Yet, the prospect of a future liver transplant looms large. Normal toddler ailments like fevers or a stomachache cause my blood to run cold (which I’ve learned is not just a figure of speech). Fluctuations in our son’s routine lab tests could be nothing, perhaps a minor infection, or it could mean that his liver is beginning to fail, and we must confront the reality of putting him on the transplant list to wait for a new liver.

It’s the waiting list, not the transplant surgery itself, that often most concerns patients and their families waiting for an organ. 

Since the first kidney was successfully transplanted in 1954, doctors and scientists have done miraculous work to make organ transplants a life-saving option for thousands of people every year. The one-year survival rates for many types of “routine” transplants, like the liver, kidney, and heart are above 90 percent. But first you have to get the organ.
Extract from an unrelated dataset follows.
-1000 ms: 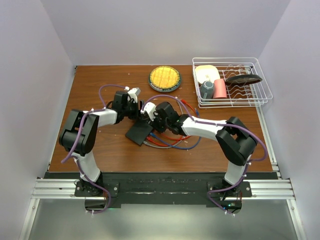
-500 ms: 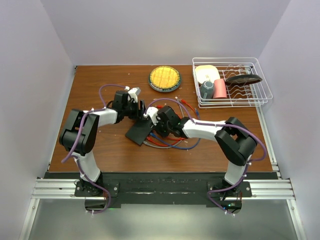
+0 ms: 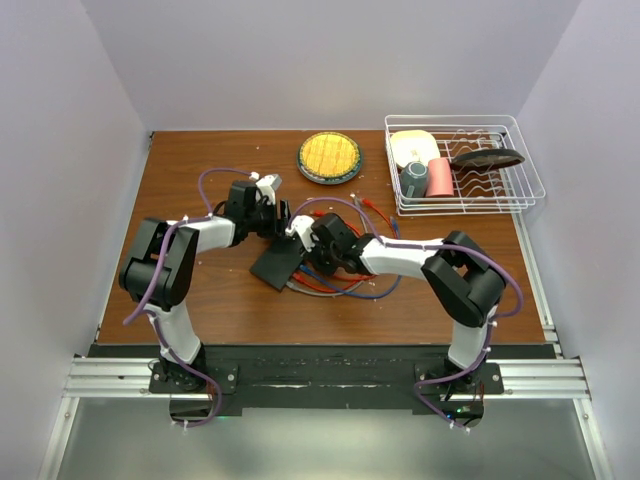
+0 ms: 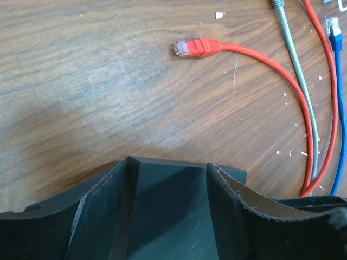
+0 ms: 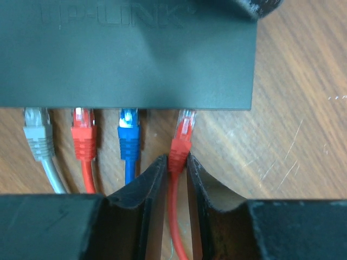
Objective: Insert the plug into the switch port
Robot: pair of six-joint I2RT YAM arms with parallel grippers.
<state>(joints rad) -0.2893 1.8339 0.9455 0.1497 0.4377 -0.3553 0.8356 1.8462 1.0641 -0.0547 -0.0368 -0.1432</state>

According to the United Network for Organ Sharing, the federal contractor overseeing the organ donation system, 113,000 Americans are waiting for a life-saving organ transplant and 20 people who are waiting die every day or are removed from the waiting list because they’ve become too sick to receive a transplant.

It doesn’t have to be that way.

While 95 percent of people support organ donation, one problem which prevents many Americans from being able to make this life-saving gift is an inefficient system of 58 government-granted monopolies called organ procurement organizations (OPOs) which work behind the scenes to coordinate organ recoveries from deceased donors.

New research funded by The Laura and John Arnold Foundation shows that many OPOs are rampantly underperforming, recovering only as little as 30-40 percent of potential transplants every year. If the industry were better functioning, the waiting list for liver transplants could be eliminated entirely within just two years.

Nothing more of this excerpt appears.